Le Canada s’est engagé à saisir le Tribunal du commerce international des États-Unis de l’applicabilité de l’amendement Byrd aux pays signataires de l’ALENA, mesure qu’appuie le Sous-comité. Le Canada et six autres membres de l’OMC ont reçu l’autorisation de l’OMC d’exercer des mesures de rétorsion à l’encontre des États-Unis, en représailles à l’Amendement Byrd. Le Canada a la permission d’imposer des sanctions de 10 à 20 millions de dollars américains chaque année pour les trois prochaines années. Après avoir consulté les Canadiens le 31 mars 2005, le gouvernement fédéral a annoncé qu’il exercera, à compter du 1er mai 2005, des mesures de rétorsion contre les États-Unis sous la forme d’une surtaxe de 15 p. 100 sur les importations de porcins sur pied, de cigarettes, d’huîtres et de certains poissons de spécialité.

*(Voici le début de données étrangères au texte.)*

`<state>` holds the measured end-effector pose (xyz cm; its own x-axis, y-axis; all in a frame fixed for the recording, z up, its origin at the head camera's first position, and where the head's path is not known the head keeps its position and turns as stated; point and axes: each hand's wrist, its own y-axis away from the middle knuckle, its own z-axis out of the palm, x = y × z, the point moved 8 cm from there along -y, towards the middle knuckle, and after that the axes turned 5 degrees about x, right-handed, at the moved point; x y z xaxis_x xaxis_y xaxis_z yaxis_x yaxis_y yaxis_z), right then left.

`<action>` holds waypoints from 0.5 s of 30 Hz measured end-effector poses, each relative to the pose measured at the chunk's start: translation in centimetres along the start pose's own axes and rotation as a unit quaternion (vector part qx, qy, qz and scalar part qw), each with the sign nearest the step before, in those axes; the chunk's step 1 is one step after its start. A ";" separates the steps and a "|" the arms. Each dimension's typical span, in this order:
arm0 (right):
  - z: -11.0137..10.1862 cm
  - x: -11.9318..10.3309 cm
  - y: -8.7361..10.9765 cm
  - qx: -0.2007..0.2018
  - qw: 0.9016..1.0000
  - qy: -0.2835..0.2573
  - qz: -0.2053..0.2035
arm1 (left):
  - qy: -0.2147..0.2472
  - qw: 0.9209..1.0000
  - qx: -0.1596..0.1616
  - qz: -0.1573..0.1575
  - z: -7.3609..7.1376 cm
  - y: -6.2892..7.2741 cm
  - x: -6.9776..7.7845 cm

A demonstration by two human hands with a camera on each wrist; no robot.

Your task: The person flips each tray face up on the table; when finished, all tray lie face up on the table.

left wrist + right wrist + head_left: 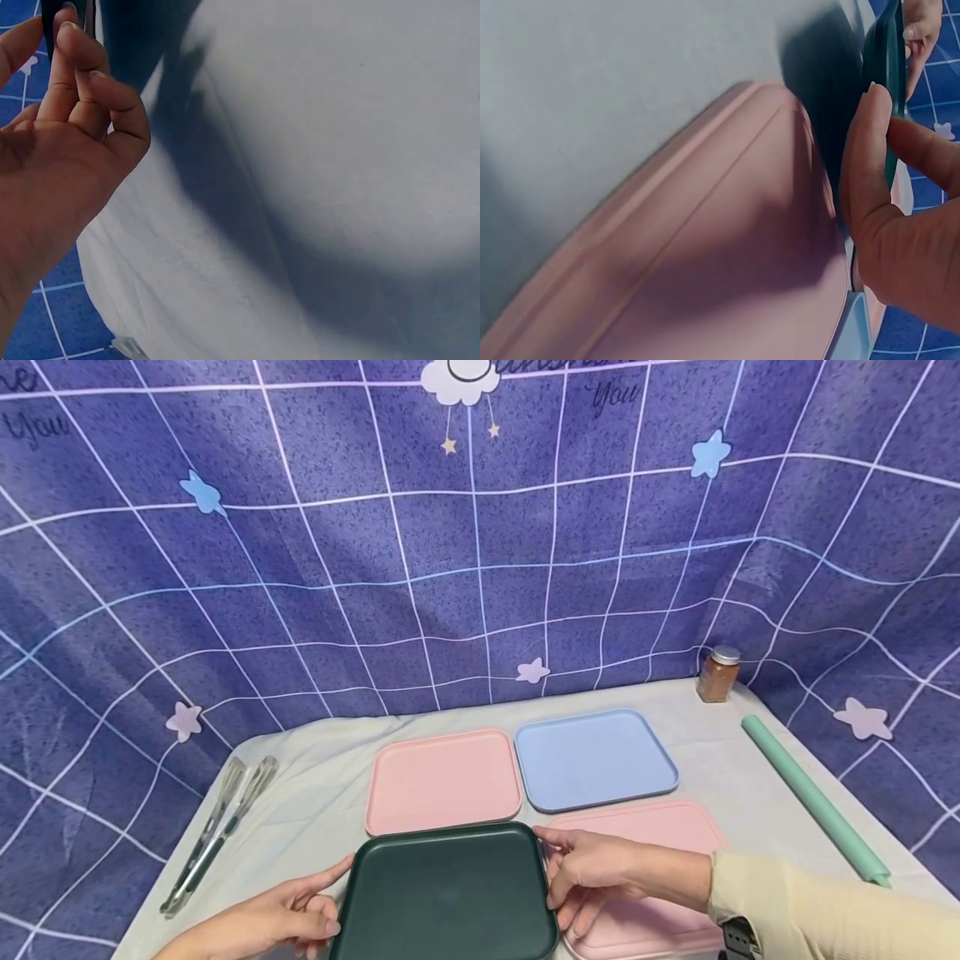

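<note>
The left hand (273,917) and right hand (596,871) grip a dark green tray (450,895) by opposite edges — it is raised above the white cloth (311,814), the right hand over the front pink tray (671,929).

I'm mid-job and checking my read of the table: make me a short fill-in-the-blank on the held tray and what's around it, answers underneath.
1. The left hand and right hand hold a dark tray coloured ____.
2. In the far row, a pink tray lies left of another tray coloured ____.
3. The metal tongs lie near the ____ edge of the table.
4. The lidded jar stands at the far ____ corner.

Missing words: green; blue; left; right.
</note>
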<state>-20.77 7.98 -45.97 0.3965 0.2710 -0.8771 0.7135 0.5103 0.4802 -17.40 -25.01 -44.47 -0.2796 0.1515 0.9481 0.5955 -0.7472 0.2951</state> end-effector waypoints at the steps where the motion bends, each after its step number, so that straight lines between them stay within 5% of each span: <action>1: 0.0 0.0 -0.1 0.001 1.000 0.003 0.002 | 0.000 1.000 -0.001 -0.001 0.0 0.0 -0.1; 15: 0.4 -0.3 -1.4 0.015 1.000 0.025 0.009 | 0.036 0.998 0.010 -0.040 -0.4 -0.2 -2.4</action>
<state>-21.61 6.90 -46.38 0.3795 0.3209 -0.8678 0.7244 0.4804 0.4944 -17.15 -25.54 -46.87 -0.3800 0.1629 0.9105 0.5838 -0.7213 0.3727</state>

Le Sous-comité croit que l’amendement Byrd et le refus américain de rembourser les droits du bois d’œuvre résineux sont deux actes illégaux très graves qui remettent en question l’ALENA dans son ensemble. Cette situation ne peut perdurer. Nous recommandons donc :

Recommandation 18 :

Si les États-Unis n’obtiennent pas gain de cause dans leur contestation extraordinaire, que le gouvernement fédéral tente par tous les moyens de récupérer les droits de bois d’œuvre résineux et que le remboursement intégral de ces droits, auxquels s’ajouteront les intérêts courus, soit à la base de tout règlement négocié sur le bois d’œuvre résineux.

Recommandation 19 :

Que le Canada travaille avec le Mexique (a) pour établir une entente avec les États-Unis spécifiant explicitement le remboursement des droits perçus dans les cas où il a été déterminé que les recours en matière commerciale violaient l’ALENA et (b) pour que l’amendement Byrd ne s’applique plus au Canada et au Mexique.

Recommandation 20 :

Que le gouvernement fédéral continue à explorer toutes les possibilités, notamment les mesures de rétorsion prévues par l’Organisation mondiale du commerce, le Tribunal du commerce international des États-Unis et l’ALENA, en réponse au maintien illégal de l’amendement Byrd.

CONCLUSION

Le débat sur le chapitre 19 s’inscrit à l’intérieur d’un débat plus large sur la place du Canada en Amérique du Nord et dans le monde. Au cours des dernières années, plusieurs projets de grande envergure ont été proposés, visant une plus grande intégration de l’Amérique du Nord ou un engagement renouvelé envers le multilatéralisme. Nous espérons que ce rapport nous rappellera que, dans la poursuite de grandes stratégies et de grandes visions, nous ne devons pas négliger d’entretenir nos institutions existantes. Nous estimons qu’il est dans le meilleur intérêt du Canada de consolider le chapitre 19 et d’exiger que les États-Unis s’en tiennent aux termes de l’Accord de libre-échange canado-américain original. Le Canada, se reposant alors sur les solides fondations de l’ALENA, pourra examiner en toute sérénité sa place en Amérique du Nord et dans le monde.



1Des mesures antidumping ont été prises contre des entreprises individuelles voulant vendre des marchandises à l’étranger à des prix inférieurs à leur «  valeur marchande  ». Aux États-Unis, le département de Commerce (DOC) est en charge d’enquêter sur les cas possibles d’antidumping. Le DOC établit les marges de dumping en comparant le prix auquel est vendu un produit aux États-Unis («  prix d’exportation  ») avec la «  valeur marchande  » du même produit au Canada (le prix pour lequel des ventes comparables sont effectuées dans le marché local).
2Un droit compensateur est imposé pour protéger une industrie contre les dommages matériels causés par des importations d’autre pays subventionnées par leurs gouvernements. Le pays importateur doit prouver que la marchandise a été subventionnée et que les importations subventionnées ont causé ou menacé de causer des dommages à l’industrie nationale. Si ces deux conditions sont remplies, un droit compensatoire au montant équivalent à la subvention est imposé lors de l’importation du produit subventionné. Aux États-Unis, le DOC mène les enquêtes sur les droits compensateurs, tandis que la Commission internationale du commerce des États-Unis a pour tâche de déterminer si l’industrie américaine produisant des produits similaires a subi ou été menacée de subir des dommages matériels.
3Les chapitres 11 (investissement), 14 (services financiers) et 20 (interprétation générale de l’Accord) sont les trois autres mécanismes de règlement des différends.